Class and cultural identity are two topics that don’t get as much attention as much as they should, but Joy Castro tackles the issues in her suspense novel Hell or High Water and a book of essays, Island of Bones.
Hell or High Water (St. Martin’s Press) begins with an intriguing premise. A young woman is kidnapped from a restaurant in broad daylight. The book then turns to Nola Céspedes, a Cuban-American newspaper reporter who’s assigned to investigate sexual predators in post-Hurricane Katrina New Orleans.
The book only devotes a few passages to the kidnapping that hooks the reader. Instead, it delves into the Nola’s long interviews for her article and her personal struggles. Nola is supposed to come off as ambitious and sarcastic, but I found her snobby and pretentious, especially when she talked about her job.
“I’ve got no intention of sticking around,” she says. “The plan is to write a few knockout features, get noticed, pack my bags and then take my clips to some real newspaper in some real city.”
Well, aren’t you special? In 2008, the year the story (somewhat randomly) takes place, and even today, she would have been lucky to have any job in newspapers.
I also wanted the book to be more about the potential killer on the loose than on Nola. And as a former newspaper reporter, I found the newsroom scenes could have been so much more – which may by why I’m more critical of this book than if Nola had been a police detective or a private investigator.
Fortunately, Castro writes clearly, so the book was an easy read. And Castro is terrific at bringing up class issues that many other writers ignore. In one scene, she talks to two lower-income women about sexual predator laws.
“Neither of the women has heard of Megan’s Law. Neither knows she can access a sex-offender registry online. Neither one owns a computer.”
At the end of the book, I understood more about the decisions that Nola makes. But I wished I could have liked her more.

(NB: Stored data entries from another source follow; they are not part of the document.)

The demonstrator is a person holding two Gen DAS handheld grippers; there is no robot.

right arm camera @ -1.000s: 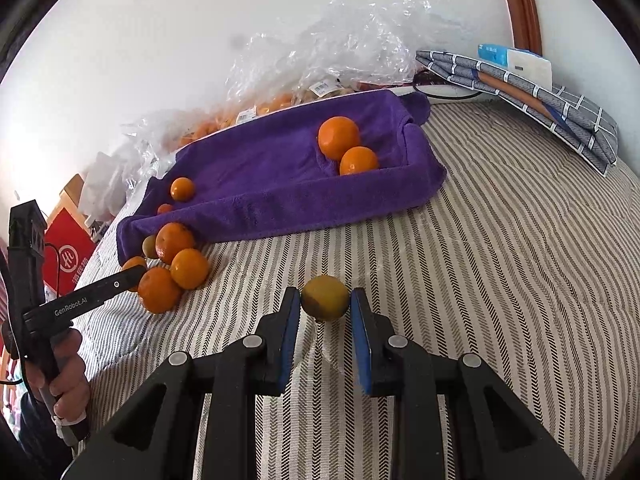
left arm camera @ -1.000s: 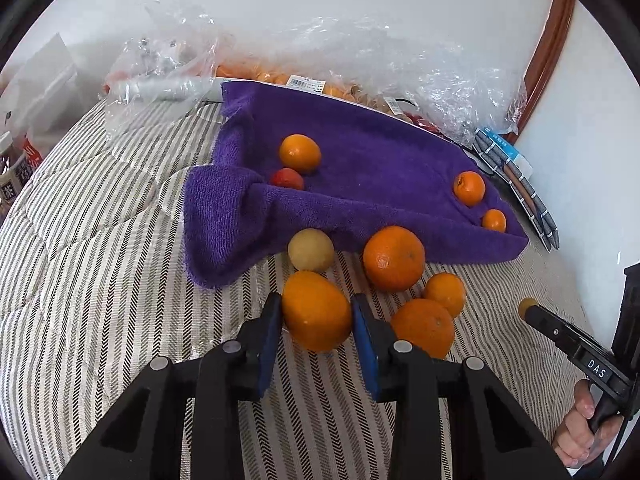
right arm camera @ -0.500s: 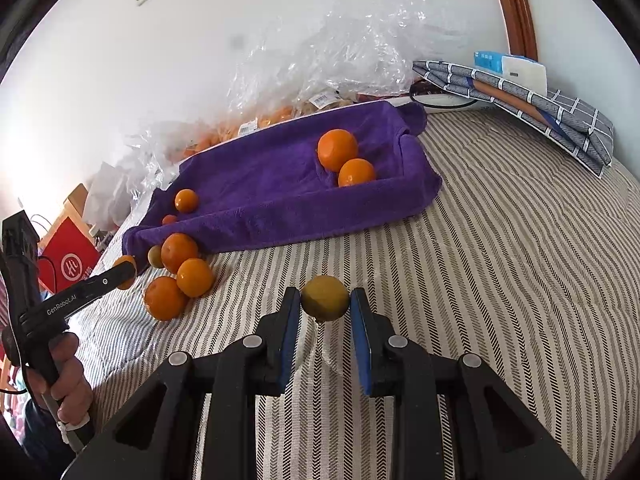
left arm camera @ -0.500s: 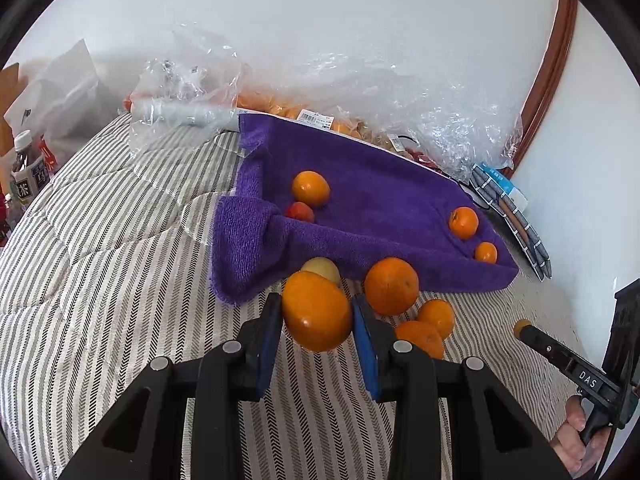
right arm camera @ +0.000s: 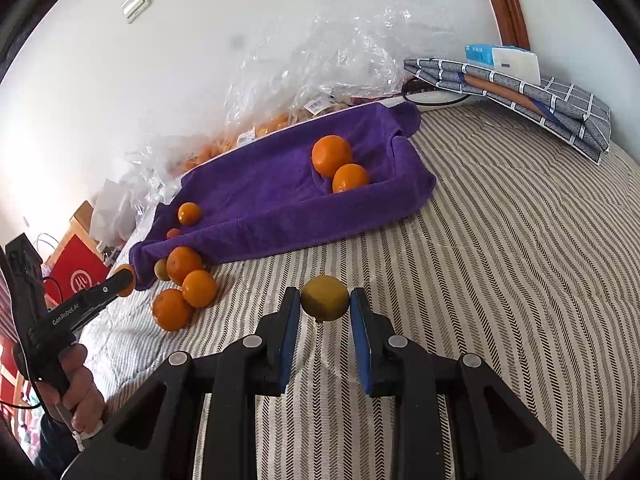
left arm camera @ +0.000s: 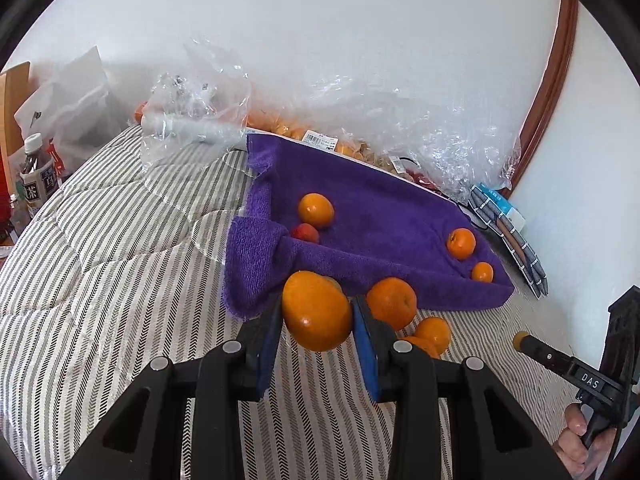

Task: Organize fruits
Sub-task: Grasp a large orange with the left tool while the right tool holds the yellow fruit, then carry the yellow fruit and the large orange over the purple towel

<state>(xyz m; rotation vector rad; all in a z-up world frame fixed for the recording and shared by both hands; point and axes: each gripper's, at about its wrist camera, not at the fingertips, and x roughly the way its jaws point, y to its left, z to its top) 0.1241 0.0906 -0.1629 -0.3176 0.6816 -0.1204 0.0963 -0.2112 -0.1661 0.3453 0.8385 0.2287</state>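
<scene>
My left gripper (left arm camera: 316, 320) is shut on a large orange (left arm camera: 317, 311) and holds it above the striped bedcover, just in front of the purple towel (left arm camera: 376, 216). My right gripper (right arm camera: 325, 308) is shut on a yellow-green citrus fruit (right arm camera: 325, 298), raised over the bedcover in front of the towel (right arm camera: 272, 192). On the towel lie several oranges (left arm camera: 316, 210) (right arm camera: 331, 155) and a small red fruit (left arm camera: 305, 233). A cluster of oranges (right arm camera: 188, 280) lies on the bedcover at the towel's near left corner.
Clear plastic bags with more fruit (left arm camera: 360, 120) lie against the wall behind the towel. A folded grey checked cloth (right arm camera: 520, 100) with a box on it sits at the far right. Bottles (left arm camera: 36, 176) and a red box (right arm camera: 76, 276) stand beyond the bed's left edge.
My left gripper has lifted the large orange off the bedcover and drawn back from the pile. My right gripper has risen slightly with the yellow-green fruit.
</scene>
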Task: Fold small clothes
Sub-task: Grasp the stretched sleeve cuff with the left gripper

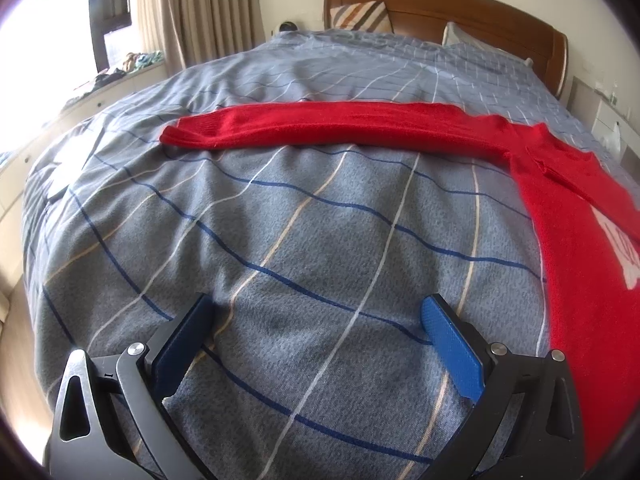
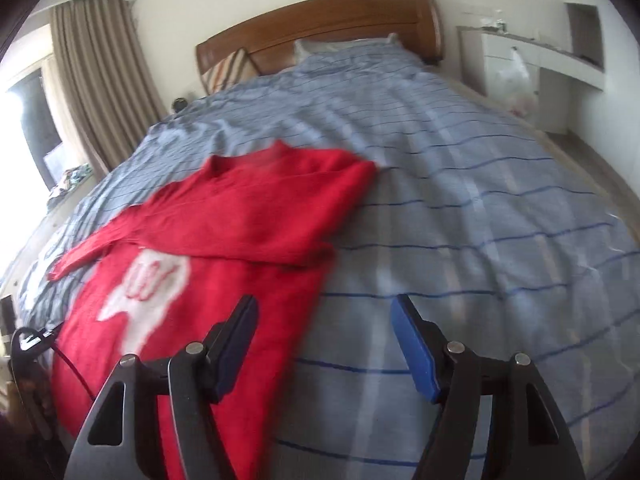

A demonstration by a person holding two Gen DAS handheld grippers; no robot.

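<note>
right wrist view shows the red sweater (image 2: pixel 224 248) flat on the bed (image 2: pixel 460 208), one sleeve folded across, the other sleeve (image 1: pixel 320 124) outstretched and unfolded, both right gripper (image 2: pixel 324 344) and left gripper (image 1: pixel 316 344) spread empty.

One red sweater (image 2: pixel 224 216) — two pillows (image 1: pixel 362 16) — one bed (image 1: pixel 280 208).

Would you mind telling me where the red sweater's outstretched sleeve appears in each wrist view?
Left wrist: the outstretched sleeve runs across the picture's middle, cuff at left.
Right wrist: it lies at the left edge, cuff pointing lower left.
Shared landmark: the wooden headboard at the top of both.
</note>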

I liked Island of Bones (University of Nebraska Press) much better. The collection of essays covers Castro’s personal life, including a horribly abusive childhood, and her career working as the rare Latina in academia in the Midwest.
The title essay examines the stereotypes people have about Latinos, such as their faith and looks. Another great essay, “Fitting,” discusses the subtle barbs of female friendships and the importance of a good spouse.
Like her novel, Castro excels when she discusses class issues. Coming from a poor background, she is amazed at the food spreads in the faculty meetings at the college at she works.
In one of the best essays, “On Becoming Educated,” she points out how academia doesn’t reach out to everyday Latinas.
“I’m a first-generation college student, here by fluke on fellowship, and the theorists’ English seems foreign to me, filled with jargon and abstractions at which I can only guess. They say nothing about wife-beating or rape or unequal wages or child molesting, which is the charge that finally got my stepfather sent to prison. They say nothing about being a single mother on ten thousand dollars a year, which is my own situation. The feminist writers respond to male theorists – Lacan, Derrida – whose work I haven’t read. I can’t parse their sentences or recognize their allusions, and I don’t know what they mean or how they’re helpful to the strippers and dropouts and waitresses I know, the women I care abut the most, to my aunt Lettie who worked the register at Winn-Dixie and my aunt Linda who cleaned houses.”
Fortunately, in Castro, women like Lettie and Linda have someone that’s writing about them.
Joy Castro’s first book was the 2005 memoir The Truth Book: Escaping a Childhood of Abuse Among Jehovah’s Witnesses. She is an associate professor at the University of Nebraska-Lincoln.